▸ **Record extracts**:
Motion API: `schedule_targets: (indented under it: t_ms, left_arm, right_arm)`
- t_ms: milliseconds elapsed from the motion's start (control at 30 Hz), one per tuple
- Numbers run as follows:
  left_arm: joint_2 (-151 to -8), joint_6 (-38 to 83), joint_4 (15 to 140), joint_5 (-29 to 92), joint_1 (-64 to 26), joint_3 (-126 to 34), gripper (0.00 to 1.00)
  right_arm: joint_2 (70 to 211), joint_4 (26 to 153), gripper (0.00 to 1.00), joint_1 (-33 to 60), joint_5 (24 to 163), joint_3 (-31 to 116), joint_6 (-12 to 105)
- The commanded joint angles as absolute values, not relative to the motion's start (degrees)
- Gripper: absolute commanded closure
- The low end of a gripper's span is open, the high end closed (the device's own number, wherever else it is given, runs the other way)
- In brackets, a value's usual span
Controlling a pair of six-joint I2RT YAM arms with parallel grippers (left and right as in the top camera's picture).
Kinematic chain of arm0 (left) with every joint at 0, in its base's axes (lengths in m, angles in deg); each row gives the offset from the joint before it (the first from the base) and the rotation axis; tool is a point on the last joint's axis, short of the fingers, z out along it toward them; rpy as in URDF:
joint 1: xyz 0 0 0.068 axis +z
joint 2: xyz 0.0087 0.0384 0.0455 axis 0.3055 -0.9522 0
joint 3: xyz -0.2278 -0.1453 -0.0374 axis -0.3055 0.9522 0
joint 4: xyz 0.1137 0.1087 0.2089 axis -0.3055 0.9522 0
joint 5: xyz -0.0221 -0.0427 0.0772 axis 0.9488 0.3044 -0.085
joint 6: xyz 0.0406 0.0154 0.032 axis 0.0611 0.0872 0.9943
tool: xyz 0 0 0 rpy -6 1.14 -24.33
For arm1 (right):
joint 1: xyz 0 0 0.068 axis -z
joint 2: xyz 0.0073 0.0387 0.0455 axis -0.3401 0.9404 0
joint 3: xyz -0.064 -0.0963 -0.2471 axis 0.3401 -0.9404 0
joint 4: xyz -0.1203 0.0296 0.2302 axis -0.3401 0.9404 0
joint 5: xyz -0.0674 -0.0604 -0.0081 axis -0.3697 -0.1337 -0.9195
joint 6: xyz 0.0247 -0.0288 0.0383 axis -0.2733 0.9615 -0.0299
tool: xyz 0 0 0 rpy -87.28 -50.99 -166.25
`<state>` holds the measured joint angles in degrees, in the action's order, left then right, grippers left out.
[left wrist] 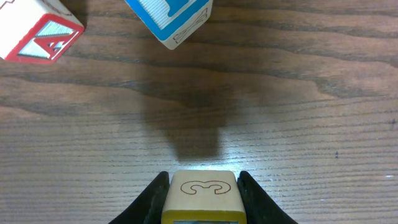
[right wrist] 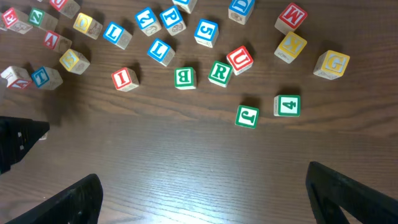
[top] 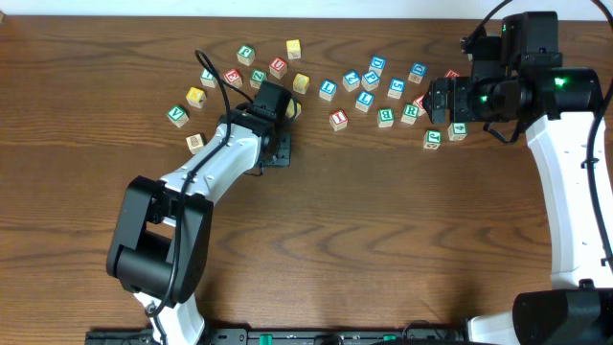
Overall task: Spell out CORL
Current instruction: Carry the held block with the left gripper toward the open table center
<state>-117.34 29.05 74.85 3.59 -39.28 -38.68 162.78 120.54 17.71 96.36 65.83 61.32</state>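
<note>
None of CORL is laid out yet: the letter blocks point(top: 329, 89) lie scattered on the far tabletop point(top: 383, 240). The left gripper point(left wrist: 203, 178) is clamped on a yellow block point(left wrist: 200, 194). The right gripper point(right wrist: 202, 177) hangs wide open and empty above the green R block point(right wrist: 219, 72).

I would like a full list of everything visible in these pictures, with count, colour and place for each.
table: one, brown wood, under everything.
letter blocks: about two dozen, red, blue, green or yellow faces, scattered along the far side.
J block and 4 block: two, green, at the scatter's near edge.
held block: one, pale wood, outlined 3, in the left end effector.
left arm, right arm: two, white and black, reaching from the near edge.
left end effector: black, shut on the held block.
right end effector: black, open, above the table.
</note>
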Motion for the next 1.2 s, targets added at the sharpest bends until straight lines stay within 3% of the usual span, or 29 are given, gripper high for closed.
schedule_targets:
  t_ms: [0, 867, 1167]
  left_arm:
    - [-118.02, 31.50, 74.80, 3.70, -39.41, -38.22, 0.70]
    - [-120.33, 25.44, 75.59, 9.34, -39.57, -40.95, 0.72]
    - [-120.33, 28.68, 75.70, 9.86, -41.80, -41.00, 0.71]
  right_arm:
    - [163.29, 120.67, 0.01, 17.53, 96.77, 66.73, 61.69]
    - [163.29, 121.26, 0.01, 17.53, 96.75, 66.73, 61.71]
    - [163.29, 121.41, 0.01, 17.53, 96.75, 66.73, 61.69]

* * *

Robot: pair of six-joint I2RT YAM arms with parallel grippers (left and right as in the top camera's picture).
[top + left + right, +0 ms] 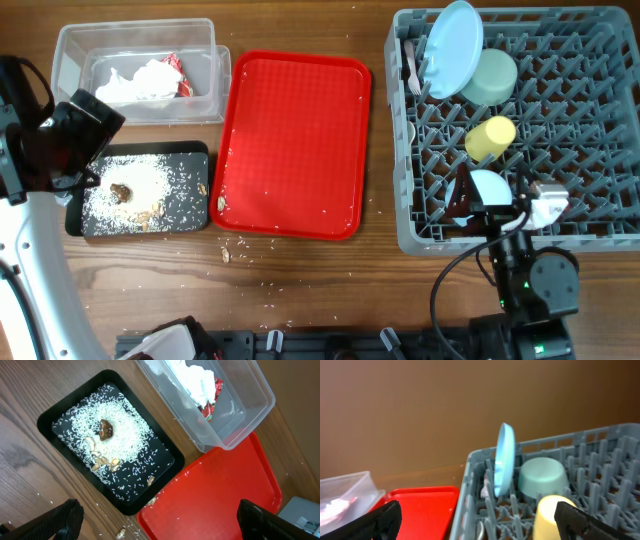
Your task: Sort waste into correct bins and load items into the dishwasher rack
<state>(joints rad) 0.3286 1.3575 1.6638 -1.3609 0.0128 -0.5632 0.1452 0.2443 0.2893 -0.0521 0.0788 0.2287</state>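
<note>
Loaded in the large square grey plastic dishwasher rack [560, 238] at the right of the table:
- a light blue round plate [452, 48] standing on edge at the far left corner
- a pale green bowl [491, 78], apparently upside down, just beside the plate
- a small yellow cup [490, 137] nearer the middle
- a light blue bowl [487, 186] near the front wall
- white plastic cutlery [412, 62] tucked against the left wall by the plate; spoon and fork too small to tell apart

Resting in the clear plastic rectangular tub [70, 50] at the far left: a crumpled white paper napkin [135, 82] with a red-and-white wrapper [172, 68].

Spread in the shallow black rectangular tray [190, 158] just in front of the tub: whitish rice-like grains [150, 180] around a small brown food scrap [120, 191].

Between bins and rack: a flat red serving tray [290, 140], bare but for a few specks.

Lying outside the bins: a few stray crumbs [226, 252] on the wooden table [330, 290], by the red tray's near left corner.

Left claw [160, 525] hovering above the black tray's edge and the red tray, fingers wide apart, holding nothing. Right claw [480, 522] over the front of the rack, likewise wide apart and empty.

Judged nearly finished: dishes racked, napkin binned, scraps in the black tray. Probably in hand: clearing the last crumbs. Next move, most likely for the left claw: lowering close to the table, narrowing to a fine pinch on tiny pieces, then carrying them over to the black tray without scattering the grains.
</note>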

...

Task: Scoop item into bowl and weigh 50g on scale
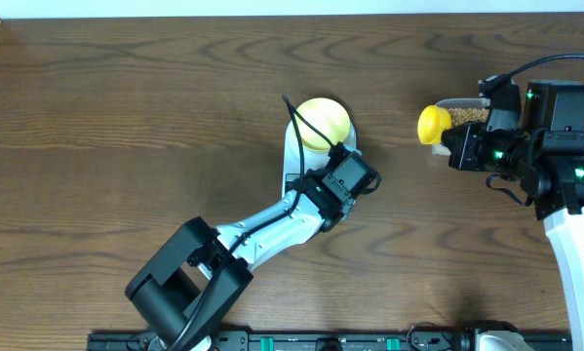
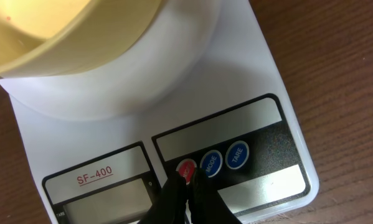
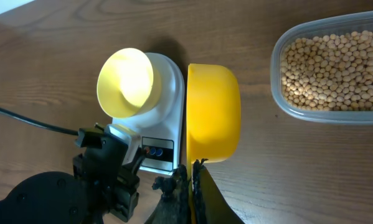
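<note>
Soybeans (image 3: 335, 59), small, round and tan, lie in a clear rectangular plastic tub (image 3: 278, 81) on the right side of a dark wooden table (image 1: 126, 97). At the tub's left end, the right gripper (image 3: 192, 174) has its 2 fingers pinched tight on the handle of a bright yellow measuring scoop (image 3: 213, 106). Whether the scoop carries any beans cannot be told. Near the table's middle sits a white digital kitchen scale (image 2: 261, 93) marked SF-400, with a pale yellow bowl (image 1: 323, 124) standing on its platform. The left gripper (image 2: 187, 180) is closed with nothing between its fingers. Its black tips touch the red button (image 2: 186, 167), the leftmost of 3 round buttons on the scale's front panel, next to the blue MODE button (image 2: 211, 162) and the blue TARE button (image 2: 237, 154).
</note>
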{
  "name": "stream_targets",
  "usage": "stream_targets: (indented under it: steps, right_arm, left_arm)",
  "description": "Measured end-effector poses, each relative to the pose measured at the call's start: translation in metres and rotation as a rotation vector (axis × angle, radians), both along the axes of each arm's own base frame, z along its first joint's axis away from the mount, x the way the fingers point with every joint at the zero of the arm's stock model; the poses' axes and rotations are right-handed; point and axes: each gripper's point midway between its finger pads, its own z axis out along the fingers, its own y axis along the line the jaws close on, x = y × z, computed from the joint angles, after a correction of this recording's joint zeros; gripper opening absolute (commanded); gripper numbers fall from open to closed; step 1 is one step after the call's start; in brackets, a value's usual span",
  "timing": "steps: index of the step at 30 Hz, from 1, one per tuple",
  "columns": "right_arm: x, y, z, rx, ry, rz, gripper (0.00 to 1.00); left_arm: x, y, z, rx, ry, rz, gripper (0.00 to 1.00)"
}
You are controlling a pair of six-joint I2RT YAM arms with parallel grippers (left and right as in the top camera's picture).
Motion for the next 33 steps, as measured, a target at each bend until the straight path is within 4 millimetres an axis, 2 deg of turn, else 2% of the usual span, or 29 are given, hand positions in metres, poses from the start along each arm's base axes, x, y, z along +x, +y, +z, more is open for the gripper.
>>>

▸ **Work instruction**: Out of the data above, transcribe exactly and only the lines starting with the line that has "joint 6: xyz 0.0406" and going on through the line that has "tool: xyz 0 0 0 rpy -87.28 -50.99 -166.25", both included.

▸ **Solution to this task**:
joint 6: xyz 0.0406 0.0154 0.032 axis 0.0611 0.0872 0.9943
tool: xyz 0 0 0 rpy -6 1.14 -24.33
For arm1 (right):
joint 1: xyz 0 0 0.068 axis -z
joint 2: xyz 0.0073 0.0387 0.0455 axis -0.3401 0.9404 0
joint 3: xyz -0.064 -0.0963 -0.2471 axis 0.3401 -0.9404 0
joint 4: xyz -0.1203 0.0296 0.2302 axis -0.3401 0.9404 0
joint 5: xyz -0.0674 -0.0604 -0.0081 axis -0.3697 -0.1337 -0.9195
joint 6: xyz 0.0247 -0.0288 0.0383 axis -0.2733 0.9615 -0.0299
tool: xyz 0 0 0 rpy -87.28 -50.99 -166.25

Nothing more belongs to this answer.